HowTo Get or Change LAN Configuration on Windows Host

For some tasks in your home networking environment can be useful to know your LAN network configuration or provide change to this configuration. This short HowTo will show to you how you can do that easily on Windows host.

If you read an article about networking or tried to use some hints from internet targeted on networking, maybe you will find that those articles operates with terms as your hostname, DNS name, IP address, LAN Local IP address range, Default Gateway IP, DNS server IP etc. The base explanation of most of those terms you can find in my previous posts The IP Networking Fundamentals for Dummies and The DNS Fundamentals for Dummies then in this post I’ll expect that you understand what those terms mean.

This post explains how you can obtain those pieces of information easily with several command line commands on Windows host. For Linux users, I have provided post HowTo Get or Change LAN Configuration on Linux Host where you can find principles how to obtain same values on Linux OS.

Public IP address

Before OS dependent parts, I can briefly describe how to easily obtain a value of your public IP address. As I mentioned in my IP networking post, many providers and home networks use NAT technology to connect computers to the Internet. In this case, the computer has IP address from a private range and this IP is unavailable from the Internet. But, of course, your router or other NAT device has to have one or more public IP which is translated by NAT mechanism. Sometimes can be useful to know this IP value.
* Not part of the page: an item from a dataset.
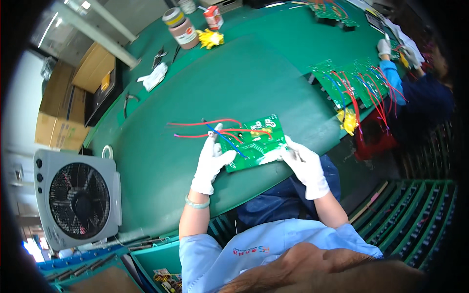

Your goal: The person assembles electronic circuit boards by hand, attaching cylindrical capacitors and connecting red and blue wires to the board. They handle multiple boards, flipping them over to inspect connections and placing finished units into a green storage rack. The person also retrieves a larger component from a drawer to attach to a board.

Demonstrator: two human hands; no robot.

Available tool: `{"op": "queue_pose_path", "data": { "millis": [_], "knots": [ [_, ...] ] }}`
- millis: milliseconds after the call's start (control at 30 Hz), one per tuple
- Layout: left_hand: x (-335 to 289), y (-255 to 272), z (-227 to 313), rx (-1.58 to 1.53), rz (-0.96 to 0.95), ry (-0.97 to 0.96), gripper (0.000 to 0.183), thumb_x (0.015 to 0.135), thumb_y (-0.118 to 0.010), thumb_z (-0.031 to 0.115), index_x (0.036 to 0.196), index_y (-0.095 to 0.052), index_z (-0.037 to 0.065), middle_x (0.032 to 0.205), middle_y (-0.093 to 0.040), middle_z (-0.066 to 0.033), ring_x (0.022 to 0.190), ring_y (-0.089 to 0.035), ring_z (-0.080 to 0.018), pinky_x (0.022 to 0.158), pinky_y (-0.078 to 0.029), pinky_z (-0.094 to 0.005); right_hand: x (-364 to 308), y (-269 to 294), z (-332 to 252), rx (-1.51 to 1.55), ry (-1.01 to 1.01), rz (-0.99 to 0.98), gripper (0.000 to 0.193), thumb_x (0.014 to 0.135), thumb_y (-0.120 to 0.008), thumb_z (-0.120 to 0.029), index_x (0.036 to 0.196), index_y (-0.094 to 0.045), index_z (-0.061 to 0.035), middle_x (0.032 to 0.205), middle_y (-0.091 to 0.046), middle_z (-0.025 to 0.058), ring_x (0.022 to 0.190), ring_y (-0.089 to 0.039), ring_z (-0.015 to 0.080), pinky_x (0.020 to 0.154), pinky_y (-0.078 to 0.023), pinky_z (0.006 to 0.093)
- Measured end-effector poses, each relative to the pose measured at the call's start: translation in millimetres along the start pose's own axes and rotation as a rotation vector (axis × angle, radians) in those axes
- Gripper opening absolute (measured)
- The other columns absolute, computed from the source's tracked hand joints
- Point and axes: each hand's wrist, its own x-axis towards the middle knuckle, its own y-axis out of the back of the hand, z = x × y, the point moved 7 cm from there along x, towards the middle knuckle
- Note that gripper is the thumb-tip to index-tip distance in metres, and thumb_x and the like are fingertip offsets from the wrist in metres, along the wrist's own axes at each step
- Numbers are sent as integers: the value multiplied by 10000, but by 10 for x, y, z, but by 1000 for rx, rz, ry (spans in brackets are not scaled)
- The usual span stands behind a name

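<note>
I have the green rectangular circuit board (254,146) before me, raised between two white-gloved hands above the green table mat (156,176); I take that board as my landmark. The left hand (211,163) is partly curled and grasps the board's left edge, its thumb lying along the lower-left corner and its index finger reaching up beside the edge. I cannot tell how its other fingers sit behind the board. The right hand (305,166) is half closed on the board's right edge near the lower corner, gripping it between thumb and fingers; where each fingertip rests is too blurred for me to tell.

Thin red insulated wires (210,121) run from the board out past its left edge, over the left hand's fingertips, and a blue insulated wire (227,137) slants across the board's left part. Well to the right of the board and farther off, I see more green wired circuit boards (337,80). Well to its left stands a grey square box fan (78,195).
</note>
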Motion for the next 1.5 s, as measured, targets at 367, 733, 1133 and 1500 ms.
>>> {"op": "queue_pose_path", "data": {
  "millis": [367, 733, 1133, 1500],
  "knots": [
    [-4, -183, -147, -35, -58, -41, 787, 870, -753, 99, 1515, -313, -6, 1447, -457, -134, 1310, -480, -215, 1103, -409, -372, 105, -163, -1054, -673, 677, 41, 431, 823, -715, -28, 1246, -670, -95, 1002, -699, 92, 758, -675, 183, 685, -551, 288],
    [-15, -155, -122, -22, -2, -107, 588, 902, -729, 84, 1382, -408, -30, 1222, -552, -123, 1100, -598, -171, 937, -540, -327, 319, 125, -595, -126, 212, 214, 144, 873, -721, -13, 1013, -741, 12, 849, -748, 71, 653, -613, 54, 594, -478, 226],
    [-13, -134, -100, 111, 75, -114, 512, 871, -759, 156, 1274, -489, -4, 1123, -599, -64, 974, -578, -103, 795, -494, -243, -9, 387, 249, 240, -408, 195, 375, 959, -645, -296, 882, -723, 62, 625, -650, 73, 389, -404, 68, 378, -263, 217],
    [-48, -89, -84, 170, 11, -21, 533, 882, -712, 156, 1350, -485, 39, 1110, -598, -31, 856, -545, -68, 706, -465, -218, -325, 625, -314, 19, -194, -382, 413, 943, -652, -344, 1028, -701, 57, 588, -543, 3, 474, -416, 59, 477, -299, 219]
  ]
}}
To resolve this IP, you can use your web browser and access DynDNS CheckIP service web page: checkip.dyndns.com.

This web page resolves the public IP address which generates HTTP request on the page and it is exactly your public IP address. Exception here is if you are using an public proxy server. In this case, you will see IP address of this proxy server instead of your public IP. But if you are using proxy in your LAN, then it will works clearly too.

Now, let’s start to describe OS dependent part.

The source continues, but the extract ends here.